Often I get emails from people who are curious about my work. Sometimes they are journalists who want to do more data analysis, sometimes they are data geeks who want to do more journalism. Here are some common things I get asked.


How did you learn how to code?

I studied journalism for my undergrad and masters, so obviously I have never been formally trained in code. I did study programming in my high school and that stuck. When I landed at Columbia University in NYC for a degree in journalism, I decided to take few courses in data analysis and web development. In one class I got to learn R, in another I was introduced to HTML/CSS and Javascript.

It was there that I was given the building blocks for both computer science and journalistic storytelling. To demonstrate how little code I knew, here is a project I made at journalism school.

After that, it was almost a year of very little sleep, and a lot of projects as I taught myself data and code while interning at journalistic outlets. At one internship I made a very simple interactive showing diversity in American newsrooms, at another I developed and designed their homicides tracker that the newspaper continues to update for several years after my stint. After a full year of dabbling with some projects here and there, I published my first D3.js project.


How should a newbie start doing data journalism?

Find a project and teach yourself everything you need to do inorder to reach that end goal. Take small steps.

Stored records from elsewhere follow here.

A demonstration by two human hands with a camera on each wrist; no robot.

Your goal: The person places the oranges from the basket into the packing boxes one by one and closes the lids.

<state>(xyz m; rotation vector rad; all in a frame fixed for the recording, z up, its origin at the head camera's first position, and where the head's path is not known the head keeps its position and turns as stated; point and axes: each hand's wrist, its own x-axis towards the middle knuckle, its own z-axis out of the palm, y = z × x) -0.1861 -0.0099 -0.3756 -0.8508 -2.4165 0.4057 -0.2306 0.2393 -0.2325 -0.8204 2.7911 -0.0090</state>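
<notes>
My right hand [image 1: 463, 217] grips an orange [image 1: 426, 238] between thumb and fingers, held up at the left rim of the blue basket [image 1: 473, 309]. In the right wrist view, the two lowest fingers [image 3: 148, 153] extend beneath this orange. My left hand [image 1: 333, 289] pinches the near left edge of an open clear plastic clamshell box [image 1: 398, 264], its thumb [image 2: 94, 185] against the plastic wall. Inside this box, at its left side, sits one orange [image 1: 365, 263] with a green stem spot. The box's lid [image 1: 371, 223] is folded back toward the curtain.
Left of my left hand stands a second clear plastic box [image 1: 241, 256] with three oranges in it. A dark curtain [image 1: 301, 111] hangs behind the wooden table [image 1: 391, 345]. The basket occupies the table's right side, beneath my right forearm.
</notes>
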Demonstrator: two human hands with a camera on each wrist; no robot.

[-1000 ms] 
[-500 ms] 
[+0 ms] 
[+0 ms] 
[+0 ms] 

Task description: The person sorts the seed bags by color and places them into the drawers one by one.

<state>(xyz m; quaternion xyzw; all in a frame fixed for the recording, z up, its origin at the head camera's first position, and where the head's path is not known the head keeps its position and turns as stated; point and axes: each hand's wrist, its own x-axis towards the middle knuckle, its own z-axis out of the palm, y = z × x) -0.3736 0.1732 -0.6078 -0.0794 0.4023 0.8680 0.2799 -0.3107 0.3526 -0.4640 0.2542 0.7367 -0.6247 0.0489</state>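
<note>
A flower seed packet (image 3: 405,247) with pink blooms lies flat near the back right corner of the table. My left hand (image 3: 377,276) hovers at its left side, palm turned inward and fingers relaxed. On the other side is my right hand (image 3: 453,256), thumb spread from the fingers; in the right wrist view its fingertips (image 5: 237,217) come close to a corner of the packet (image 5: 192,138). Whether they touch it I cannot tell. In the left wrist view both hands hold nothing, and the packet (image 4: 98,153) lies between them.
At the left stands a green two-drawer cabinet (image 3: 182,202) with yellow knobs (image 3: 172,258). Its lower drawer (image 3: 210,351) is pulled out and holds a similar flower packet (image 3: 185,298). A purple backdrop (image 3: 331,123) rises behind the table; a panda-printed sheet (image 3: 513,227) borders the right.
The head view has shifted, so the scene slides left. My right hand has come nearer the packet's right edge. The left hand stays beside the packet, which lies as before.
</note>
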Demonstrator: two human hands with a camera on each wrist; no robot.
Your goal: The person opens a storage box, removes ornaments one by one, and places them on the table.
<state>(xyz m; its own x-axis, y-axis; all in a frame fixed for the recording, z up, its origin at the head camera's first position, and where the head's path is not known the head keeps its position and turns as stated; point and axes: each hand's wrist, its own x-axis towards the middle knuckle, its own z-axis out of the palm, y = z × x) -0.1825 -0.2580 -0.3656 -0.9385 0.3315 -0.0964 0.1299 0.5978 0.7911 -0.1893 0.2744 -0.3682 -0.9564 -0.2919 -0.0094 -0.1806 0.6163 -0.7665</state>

For reporters, I suggest starting with Excel. You don’t have to visualise straightaway. Even if you are able to add a new insight or a sentence or a paragraph to a story because of Excel, that would have otherwise not been there, it is a good start!

After you hit the wall with point and click tools, start learning how to code. Again, same logic, pick a project and learn small bits you need for that project. I find this project driven approach much more affective than one where one is continuously doing tutorials without applying the knowledge in a field relevant to them.


Is it important to learn to code?

Absolutely not. Lots of amazing data journalists and graphics journalists I know do not code at all.

Code literacy definitely helps. Cause if you know what is possible to can get help from other people with those skills as well. There is a LOT you can do with Excel when it comes to analysis. Similarly, there is a lot you can do within Illustrator and GUI tools for visualisation.


What tools do you use?

The list is huge and it is mostly a factor of convenience and personal preference rather than the efficacy of a tool. I can’t tell you which tool you should use, but here is a list of all that I use often.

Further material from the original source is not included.